WHAT IS BEING ASKED: Can you retype every record below exactly as written?

DATA LISTING:
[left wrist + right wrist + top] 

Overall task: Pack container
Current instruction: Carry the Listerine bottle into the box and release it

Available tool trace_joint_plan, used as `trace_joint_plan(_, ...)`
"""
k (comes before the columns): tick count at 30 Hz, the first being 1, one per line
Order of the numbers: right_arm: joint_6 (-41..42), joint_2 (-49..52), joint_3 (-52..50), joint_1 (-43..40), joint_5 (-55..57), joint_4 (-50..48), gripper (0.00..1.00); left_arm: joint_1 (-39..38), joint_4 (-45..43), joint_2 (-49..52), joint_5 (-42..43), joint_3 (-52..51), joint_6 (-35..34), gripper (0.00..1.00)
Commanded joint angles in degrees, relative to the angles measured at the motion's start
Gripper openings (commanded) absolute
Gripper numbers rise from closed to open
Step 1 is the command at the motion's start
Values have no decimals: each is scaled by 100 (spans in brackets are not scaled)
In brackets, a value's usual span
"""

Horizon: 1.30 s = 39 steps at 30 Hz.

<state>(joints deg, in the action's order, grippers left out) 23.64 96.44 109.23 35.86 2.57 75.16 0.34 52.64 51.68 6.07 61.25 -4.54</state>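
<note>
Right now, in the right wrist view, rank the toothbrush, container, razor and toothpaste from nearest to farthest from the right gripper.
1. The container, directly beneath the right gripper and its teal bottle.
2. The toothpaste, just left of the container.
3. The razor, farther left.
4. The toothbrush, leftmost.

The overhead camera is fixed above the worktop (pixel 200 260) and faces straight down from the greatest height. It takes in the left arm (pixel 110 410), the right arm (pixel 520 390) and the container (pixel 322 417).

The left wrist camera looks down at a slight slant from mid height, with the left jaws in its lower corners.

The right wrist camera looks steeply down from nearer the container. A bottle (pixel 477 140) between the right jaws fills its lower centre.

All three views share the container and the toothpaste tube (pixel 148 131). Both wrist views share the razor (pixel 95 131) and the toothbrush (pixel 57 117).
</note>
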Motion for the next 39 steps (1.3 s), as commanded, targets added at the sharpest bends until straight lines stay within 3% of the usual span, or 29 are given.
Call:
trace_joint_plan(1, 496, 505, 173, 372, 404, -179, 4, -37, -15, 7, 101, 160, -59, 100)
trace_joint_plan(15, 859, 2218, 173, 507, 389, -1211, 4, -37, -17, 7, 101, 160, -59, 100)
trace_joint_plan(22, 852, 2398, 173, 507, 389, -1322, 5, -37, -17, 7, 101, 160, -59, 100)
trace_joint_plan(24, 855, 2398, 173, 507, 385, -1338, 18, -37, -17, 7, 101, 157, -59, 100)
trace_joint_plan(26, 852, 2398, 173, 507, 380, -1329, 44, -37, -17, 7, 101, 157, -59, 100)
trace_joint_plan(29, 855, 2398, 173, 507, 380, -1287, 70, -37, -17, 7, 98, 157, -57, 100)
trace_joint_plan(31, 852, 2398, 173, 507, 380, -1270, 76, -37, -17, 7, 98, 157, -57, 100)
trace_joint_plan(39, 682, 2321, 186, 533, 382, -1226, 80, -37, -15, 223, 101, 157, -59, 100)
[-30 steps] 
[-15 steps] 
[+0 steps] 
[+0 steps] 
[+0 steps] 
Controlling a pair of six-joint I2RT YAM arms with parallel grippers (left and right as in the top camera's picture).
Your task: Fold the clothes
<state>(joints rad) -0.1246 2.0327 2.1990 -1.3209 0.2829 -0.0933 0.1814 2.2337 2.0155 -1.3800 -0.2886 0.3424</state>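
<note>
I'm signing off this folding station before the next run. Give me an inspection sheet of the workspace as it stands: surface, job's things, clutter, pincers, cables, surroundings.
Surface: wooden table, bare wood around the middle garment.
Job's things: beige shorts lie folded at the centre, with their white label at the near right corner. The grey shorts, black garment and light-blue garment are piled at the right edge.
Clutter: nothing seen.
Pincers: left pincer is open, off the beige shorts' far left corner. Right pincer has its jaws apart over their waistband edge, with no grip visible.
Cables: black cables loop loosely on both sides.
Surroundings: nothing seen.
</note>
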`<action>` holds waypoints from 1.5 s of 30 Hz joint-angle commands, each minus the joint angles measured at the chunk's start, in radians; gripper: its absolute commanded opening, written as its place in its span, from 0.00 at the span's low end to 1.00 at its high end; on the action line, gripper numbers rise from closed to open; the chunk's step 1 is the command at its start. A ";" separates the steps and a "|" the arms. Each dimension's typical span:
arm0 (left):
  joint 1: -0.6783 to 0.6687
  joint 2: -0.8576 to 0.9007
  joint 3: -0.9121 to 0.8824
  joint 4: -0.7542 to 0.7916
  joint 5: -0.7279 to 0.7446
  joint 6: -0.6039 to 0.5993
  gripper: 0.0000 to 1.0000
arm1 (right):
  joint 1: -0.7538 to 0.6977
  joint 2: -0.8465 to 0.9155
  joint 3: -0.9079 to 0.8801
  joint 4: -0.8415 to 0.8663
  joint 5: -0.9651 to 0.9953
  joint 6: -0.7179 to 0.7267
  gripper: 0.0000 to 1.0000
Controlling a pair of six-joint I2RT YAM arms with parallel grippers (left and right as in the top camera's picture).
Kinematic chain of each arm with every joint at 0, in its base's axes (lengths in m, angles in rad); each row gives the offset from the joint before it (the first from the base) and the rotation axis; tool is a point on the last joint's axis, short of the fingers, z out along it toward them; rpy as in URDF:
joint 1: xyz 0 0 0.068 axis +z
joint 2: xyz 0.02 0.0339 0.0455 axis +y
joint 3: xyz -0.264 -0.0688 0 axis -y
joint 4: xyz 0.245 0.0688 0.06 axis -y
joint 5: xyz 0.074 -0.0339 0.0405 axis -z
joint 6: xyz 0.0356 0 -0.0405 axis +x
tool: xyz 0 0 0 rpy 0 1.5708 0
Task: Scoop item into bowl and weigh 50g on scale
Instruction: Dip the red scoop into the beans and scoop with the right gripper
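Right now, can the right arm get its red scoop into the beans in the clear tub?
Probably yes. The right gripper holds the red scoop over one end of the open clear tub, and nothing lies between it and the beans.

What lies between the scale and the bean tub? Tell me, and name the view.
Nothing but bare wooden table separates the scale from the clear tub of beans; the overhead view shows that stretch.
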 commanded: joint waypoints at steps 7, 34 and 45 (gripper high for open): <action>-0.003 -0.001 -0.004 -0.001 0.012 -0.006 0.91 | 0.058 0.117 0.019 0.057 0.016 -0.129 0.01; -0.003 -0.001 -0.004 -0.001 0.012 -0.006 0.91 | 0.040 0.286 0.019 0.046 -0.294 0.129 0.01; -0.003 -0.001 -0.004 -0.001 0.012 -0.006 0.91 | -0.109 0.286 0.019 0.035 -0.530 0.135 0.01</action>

OUTPUT OF THE TASK:
[left wrist + right wrist + top] 

Overall task: Pack container
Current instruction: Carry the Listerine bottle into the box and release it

Available tool trace_joint_plan, used as `trace_joint_plan(_, ...)`
"""
k (comes before the columns): tick count at 30 Hz, the first being 1, one per line
Order of the numbers: right_arm: joint_6 (-41..42), joint_2 (-49..52), joint_3 (-52..50), joint_1 (-43..40), joint_5 (-55..57), joint_4 (-50..48), gripper (0.00..1.00); left_arm: joint_1 (-39..38), joint_4 (-45..43), joint_2 (-49..52), joint_5 (-42..43), joint_3 (-52..51), joint_6 (-35..34), gripper (0.00..1.00)
Commanded joint angles in degrees, relative to the angles measured at the motion's start
Gripper openings (commanded) absolute
Gripper numbers rise from closed to open
Step 1 is the command at the motion's start
Values have no decimals: each is scaled by 100 (spans in brackets are not scaled)
In brackets, a value's usual span
"""

Horizon: 1.30 s = 39 steps at 30 Hz.

<state>(joints deg, in the action's order, grippers left out) 23.64 96.44 109.23 35.86 2.57 75.16 0.34 52.64 51.68 6.07 61.25 -4.54</state>
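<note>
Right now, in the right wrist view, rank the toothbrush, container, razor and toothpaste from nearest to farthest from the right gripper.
1. The container, directly beneath the right gripper and its teal bottle.
2. The toothpaste, just left of the container.
3. The razor, farther left.
4. The toothbrush, leftmost.

The overhead camera is fixed above the worktop (pixel 200 260) and faces straight down from the greatest height. It takes in the left arm (pixel 110 410), the right arm (pixel 520 390) and the container (pixel 322 417).

The left wrist camera looks down at a slight slant from mid height, with the left jaws in its lower corners.

The right wrist camera looks steeply down from nearer the container. A bottle (pixel 477 140) between the right jaws fills its lower centre.

All three views share the container and the toothpaste tube (pixel 148 131). Both wrist views share the razor (pixel 95 131) and the toothbrush (pixel 57 117).
</note>
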Motion for the next 39 steps (1.3 s), as commanded, targets added at the sharpest bends until straight lines stay within 3% of the usual span, or 29 are given.
Call:
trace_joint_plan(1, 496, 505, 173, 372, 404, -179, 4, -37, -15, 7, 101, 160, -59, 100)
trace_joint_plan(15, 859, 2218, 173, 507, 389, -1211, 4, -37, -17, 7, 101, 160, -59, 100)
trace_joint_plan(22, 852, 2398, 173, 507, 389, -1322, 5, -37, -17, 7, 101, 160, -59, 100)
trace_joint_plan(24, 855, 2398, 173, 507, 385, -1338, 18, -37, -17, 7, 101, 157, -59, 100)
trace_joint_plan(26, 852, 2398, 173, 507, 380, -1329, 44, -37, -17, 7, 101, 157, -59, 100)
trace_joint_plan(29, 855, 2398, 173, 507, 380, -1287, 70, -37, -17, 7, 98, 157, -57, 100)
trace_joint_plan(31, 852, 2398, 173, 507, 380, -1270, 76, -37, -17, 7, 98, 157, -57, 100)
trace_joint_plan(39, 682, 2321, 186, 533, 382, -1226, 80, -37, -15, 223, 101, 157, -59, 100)
[-30 steps] 
[-15 steps] 
[+0 steps] 
[+0 steps] 
[+0 steps] 
Controlling a pair of six-joint I2RT YAM arms with parallel grippers (left and right as in the top camera's picture).
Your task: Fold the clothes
<state>(joints rad) -0.1246 2.0327 2.1990 -1.3209 0.2829 -0.0933 0.1814 2.2337 2.0155 -1.3800 -0.2886 0.3424</state>
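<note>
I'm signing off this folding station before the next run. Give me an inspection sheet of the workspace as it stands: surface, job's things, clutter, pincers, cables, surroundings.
Surface: wooden table, bare wood around the middle garment.
Job's things: beige shorts lie folded at the centre, with their white label at the near right corner. The grey shorts, black garment and light-blue garment are piled at the right edge.
Clutter: nothing seen.
Pincers: left pincer is open, off the beige shorts' far left corner. Right pincer has its jaws apart over their waistband edge, with no grip visible.
Cables: black cables loop loosely on both sides.
Surroundings: nothing seen.
</note>
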`<action>` holds waypoints from 1.5 s of 30 Hz joint-angle commands, each minus the joint angles measured at the chunk's start, in radians; gripper: its absolute commanded opening, written as its place in its span, from 0.00 at the span's low end to 1.00 at its high end; on the action line, gripper numbers rise from closed to open; the chunk's step 1 is the command at its start. A ";" separates the steps and a "|" the arms. Each dimension's typical span:
arm0 (left):
  joint 1: -0.6783 to 0.6687
  joint 2: -0.8576 to 0.9007
  joint 3: -0.9121 to 0.8824
  joint 4: -0.7542 to 0.7916
  joint 5: -0.7279 to 0.7446
  joint 6: -0.6039 to 0.5993
  gripper: 0.0000 to 1.0000
arm1 (right):
  joint 1: -0.7538 to 0.6977
  joint 2: -0.8465 to 0.9155
  joint 3: -0.9079 to 0.8801
  joint 4: -0.8415 to 0.8663
  joint 5: -0.9651 to 0.9953
  joint 6: -0.7179 to 0.7267
  gripper: 0.0000 to 1.0000
Controlling a pair of six-joint I2RT YAM arms with parallel grippers (left and right as in the top camera's picture).
Kinematic chain of each arm with every joint at 0, in its base's axes (lengths in m, angles in rad); each row gives the offset from the joint before it (the first from the base) and the rotation axis; tool is a point on the last joint's axis, short of the fingers, z out along it toward them; rpy as in URDF:
joint 1: xyz 0 0 0.068 axis +z
joint 2: xyz 0.02 0.0339 0.0455 axis +y
joint 3: xyz -0.264 -0.0688 0 axis -y
joint 4: xyz 0.245 0.0688 0.06 axis -y
joint 5: xyz 0.074 -0.0339 0.0405 axis -z
joint 6: xyz 0.0356 0 -0.0405 axis +x
tool: xyz 0 0 0 rpy 0 1.5708 0
Task: Scoop item into bowl and weigh 50g on scale
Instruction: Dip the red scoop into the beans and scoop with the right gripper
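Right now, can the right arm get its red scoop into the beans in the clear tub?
Probably yes. The right gripper holds the red scoop over one end of the open clear tub, and nothing lies between it and the beans.

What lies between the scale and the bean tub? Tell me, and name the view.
Nothing but bare wooden table separates the scale from the clear tub of beans; the overhead view shows that stretch.
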 commanded: joint waypoints at steps 7, 34 and 45 (gripper high for open): <action>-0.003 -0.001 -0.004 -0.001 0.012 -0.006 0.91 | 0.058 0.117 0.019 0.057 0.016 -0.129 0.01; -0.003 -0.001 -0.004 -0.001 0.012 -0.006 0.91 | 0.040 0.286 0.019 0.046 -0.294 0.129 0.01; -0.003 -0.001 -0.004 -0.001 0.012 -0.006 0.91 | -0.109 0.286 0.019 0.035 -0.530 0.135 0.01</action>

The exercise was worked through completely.